Identifying training needs
Savvy organizations are leveraging insights from speech analytics to identify training requirements, allowing them to tailor coaching to agents' needs and improve the customer experience. Because voice interactions give additional insight in terms of the tone of voice used, organizations can really pinpoint calls that started negatively and ended on a positive note, allowing them to delve deeply into the way agents handled those calls and using examples to showcase best practices.
McInnes notes that companies can leverage both positive and negative calls for training purposes, using the former to underline best practices and the latter to give agents examples of procedures or processes they should avoid. Temkin notes that since speech analytics helps organizations analyze an increased number of calls more quickly and in greater detail, companies can conduct more fast-paced and targeted training.
Organizations, especially the larger ones, might struggle to identify the shortcomings of each agent, notes David Gustafson, vice president of product management and marketing at Mattersight. Speech analytics allows these organizations to do just that, identifying where each agent is struggling and pinpointing training opportunities.
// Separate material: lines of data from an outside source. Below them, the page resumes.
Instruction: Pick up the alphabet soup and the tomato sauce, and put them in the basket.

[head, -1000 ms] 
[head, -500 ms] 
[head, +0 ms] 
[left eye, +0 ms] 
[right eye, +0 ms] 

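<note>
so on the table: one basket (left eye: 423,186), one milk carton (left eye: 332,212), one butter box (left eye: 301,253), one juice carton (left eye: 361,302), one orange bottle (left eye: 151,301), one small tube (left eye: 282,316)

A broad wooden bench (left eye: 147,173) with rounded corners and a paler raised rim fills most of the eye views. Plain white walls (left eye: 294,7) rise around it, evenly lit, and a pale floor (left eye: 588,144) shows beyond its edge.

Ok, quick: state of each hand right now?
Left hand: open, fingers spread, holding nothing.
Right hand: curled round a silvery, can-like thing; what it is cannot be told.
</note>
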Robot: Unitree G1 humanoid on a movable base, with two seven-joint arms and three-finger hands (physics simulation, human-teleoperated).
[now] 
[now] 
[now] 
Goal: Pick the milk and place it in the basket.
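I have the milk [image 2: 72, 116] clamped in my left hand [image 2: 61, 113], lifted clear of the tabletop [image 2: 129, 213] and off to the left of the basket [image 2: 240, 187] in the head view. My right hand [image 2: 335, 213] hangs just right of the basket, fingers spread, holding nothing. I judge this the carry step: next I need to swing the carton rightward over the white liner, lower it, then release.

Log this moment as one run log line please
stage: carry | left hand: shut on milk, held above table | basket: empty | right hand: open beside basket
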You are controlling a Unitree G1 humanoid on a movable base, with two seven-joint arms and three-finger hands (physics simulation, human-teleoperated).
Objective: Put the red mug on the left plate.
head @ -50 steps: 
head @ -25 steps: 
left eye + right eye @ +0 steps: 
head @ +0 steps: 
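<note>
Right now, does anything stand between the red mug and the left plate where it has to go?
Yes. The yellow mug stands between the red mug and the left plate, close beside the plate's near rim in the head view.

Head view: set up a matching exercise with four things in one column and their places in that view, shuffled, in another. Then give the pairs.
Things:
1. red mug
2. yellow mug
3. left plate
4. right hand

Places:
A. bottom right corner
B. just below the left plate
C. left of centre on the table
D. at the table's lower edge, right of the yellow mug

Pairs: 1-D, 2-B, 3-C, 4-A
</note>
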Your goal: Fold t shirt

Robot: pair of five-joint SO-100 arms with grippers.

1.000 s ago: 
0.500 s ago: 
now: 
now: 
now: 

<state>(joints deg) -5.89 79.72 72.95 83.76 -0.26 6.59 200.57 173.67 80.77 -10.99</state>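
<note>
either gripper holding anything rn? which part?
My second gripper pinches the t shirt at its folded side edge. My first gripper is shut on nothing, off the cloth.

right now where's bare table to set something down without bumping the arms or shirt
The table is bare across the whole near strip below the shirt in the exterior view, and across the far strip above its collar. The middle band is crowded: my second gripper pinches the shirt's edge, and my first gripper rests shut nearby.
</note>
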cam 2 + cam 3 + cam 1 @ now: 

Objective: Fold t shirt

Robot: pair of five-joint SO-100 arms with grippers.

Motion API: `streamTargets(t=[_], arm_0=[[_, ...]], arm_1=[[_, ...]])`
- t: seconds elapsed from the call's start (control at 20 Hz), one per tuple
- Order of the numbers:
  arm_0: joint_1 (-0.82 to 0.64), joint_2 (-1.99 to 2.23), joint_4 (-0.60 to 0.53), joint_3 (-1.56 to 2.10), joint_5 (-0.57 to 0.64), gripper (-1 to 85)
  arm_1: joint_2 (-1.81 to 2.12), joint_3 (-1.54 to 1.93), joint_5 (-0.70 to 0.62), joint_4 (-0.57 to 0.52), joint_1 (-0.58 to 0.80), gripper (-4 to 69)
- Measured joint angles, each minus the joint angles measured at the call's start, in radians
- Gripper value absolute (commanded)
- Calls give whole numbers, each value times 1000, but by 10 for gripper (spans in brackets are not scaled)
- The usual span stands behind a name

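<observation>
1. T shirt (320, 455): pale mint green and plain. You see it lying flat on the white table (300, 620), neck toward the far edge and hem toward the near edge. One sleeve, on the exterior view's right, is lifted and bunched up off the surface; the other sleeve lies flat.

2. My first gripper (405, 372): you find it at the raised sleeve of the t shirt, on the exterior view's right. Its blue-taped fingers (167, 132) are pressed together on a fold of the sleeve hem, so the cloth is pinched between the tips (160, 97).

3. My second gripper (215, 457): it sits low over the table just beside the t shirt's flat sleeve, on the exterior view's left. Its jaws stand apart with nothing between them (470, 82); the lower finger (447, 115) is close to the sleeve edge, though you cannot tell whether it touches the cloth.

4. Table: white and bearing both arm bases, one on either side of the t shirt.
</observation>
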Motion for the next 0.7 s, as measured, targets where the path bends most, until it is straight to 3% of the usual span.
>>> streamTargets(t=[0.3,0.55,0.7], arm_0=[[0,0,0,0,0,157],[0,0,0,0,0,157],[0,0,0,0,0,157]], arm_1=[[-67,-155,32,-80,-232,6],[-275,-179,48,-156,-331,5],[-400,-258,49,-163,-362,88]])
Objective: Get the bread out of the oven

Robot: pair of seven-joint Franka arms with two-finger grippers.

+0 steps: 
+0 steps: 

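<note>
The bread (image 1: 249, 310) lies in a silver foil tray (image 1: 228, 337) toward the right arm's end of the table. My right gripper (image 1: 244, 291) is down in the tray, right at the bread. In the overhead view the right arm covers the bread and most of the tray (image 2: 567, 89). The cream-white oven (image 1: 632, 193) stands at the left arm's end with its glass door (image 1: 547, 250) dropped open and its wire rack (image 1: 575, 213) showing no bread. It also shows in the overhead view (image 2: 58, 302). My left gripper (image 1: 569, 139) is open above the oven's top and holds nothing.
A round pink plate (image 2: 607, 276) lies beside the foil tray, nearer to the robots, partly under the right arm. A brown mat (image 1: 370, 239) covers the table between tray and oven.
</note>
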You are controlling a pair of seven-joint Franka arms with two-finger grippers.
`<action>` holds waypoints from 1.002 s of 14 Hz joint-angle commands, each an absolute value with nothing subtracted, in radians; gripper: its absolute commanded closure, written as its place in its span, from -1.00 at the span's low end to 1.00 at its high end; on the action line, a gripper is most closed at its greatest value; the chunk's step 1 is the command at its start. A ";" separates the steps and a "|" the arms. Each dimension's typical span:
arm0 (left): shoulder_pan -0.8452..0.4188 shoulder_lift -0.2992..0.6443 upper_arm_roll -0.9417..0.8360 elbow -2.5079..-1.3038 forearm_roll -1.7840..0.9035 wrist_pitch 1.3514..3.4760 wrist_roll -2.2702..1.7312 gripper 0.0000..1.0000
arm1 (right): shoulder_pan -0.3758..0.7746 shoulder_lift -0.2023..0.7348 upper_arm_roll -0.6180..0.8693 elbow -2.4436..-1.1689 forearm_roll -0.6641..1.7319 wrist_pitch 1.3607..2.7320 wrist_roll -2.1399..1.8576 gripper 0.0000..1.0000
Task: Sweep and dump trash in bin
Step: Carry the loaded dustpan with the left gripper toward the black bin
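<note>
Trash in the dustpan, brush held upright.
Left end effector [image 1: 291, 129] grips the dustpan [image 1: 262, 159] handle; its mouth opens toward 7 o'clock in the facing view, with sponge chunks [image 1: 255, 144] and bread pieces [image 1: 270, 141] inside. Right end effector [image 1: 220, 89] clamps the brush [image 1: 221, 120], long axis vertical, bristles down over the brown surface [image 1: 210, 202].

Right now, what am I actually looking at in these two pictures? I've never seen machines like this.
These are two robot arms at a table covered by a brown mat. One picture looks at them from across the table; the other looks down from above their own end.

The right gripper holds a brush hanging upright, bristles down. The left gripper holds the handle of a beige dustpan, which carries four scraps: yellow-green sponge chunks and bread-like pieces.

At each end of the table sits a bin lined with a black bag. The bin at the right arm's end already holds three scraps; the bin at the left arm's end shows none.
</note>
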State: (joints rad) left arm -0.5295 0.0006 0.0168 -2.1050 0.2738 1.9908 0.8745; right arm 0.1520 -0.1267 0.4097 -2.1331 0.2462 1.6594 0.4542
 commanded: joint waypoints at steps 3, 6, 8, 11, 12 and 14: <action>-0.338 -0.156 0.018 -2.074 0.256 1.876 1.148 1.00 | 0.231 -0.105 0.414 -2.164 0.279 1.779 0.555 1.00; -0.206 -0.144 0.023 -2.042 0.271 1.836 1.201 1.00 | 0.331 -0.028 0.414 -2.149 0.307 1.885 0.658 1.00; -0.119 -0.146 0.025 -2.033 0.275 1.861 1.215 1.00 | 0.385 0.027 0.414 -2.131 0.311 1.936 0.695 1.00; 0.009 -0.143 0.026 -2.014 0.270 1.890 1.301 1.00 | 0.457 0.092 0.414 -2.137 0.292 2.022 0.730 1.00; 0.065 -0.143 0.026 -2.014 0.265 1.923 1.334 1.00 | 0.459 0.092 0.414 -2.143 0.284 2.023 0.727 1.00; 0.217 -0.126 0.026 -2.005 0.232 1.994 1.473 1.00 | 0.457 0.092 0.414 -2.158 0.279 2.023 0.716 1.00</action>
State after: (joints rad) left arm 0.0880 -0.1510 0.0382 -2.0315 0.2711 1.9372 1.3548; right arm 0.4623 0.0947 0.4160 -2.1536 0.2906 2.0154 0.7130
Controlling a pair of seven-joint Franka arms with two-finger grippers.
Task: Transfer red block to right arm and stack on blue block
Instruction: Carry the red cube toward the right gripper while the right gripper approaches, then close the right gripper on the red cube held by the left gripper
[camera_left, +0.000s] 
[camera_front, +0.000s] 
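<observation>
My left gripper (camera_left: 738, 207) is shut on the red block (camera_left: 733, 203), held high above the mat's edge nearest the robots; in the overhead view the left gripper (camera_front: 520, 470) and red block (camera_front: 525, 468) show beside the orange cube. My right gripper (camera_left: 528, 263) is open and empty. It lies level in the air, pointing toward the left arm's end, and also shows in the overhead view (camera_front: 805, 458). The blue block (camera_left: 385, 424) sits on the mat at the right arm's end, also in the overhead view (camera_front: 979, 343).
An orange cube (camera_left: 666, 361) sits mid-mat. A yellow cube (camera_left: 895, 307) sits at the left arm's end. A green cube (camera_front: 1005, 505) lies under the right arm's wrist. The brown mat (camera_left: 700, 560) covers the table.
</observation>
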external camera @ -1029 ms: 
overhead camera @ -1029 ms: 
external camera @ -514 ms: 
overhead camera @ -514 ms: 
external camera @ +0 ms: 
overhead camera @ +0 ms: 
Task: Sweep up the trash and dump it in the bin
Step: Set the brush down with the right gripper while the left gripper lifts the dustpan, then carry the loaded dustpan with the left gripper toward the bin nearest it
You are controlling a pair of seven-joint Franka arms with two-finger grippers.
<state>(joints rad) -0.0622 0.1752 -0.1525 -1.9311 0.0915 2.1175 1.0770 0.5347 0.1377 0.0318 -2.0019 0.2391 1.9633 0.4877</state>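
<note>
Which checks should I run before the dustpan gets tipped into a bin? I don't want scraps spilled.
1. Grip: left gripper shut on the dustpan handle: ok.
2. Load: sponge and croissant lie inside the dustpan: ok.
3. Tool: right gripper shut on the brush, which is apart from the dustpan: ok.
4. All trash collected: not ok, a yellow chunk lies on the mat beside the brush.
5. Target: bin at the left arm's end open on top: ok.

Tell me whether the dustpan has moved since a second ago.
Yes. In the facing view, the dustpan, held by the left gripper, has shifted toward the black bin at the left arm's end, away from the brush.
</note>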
Further, speech analytics solutions are also able to identify agent strengths and can help route calls according to these strong points.
A challenging process for utilities companies revolves around collections. Strom notes that the most forward-thinking organizations are using speech analytics to uncover best practices. The most successful agents are the ones who are able to convince customers about the sense of urgency and secure payment. Storm notes that speech analytics is being used to identify callers who had a good experience and to reiterate such practices across the board. Further, speech analytics can be used to identify what loopholes customers are using to dodge payment.
Chicago natural gas company Nicor, a subsidiary of AGL Resources, is one organization leveraging speech analytics. Apart from using speech analytics to identify the root causes of calls, McInnes notes that the organization is also using these insights to coach employees who work in the contact center so that they can better satisfy and retain customers. Further, since the company is selling ancillary products and services related to energy efficiency, insights from speech analytics is helping agents do a better selling job. This exercise has led to a 15 percent increase in conversion rates when offering these ancillary products over a 15-month period.
Finally, speech analytics has a valuable purpose within the IVR, allowing companies to identify callers and first try to help them to self-serve. If this isn't possible, the caller can be routed to the agent best equipped to address the customer's issue, saving time for both parties and improving the customer experience.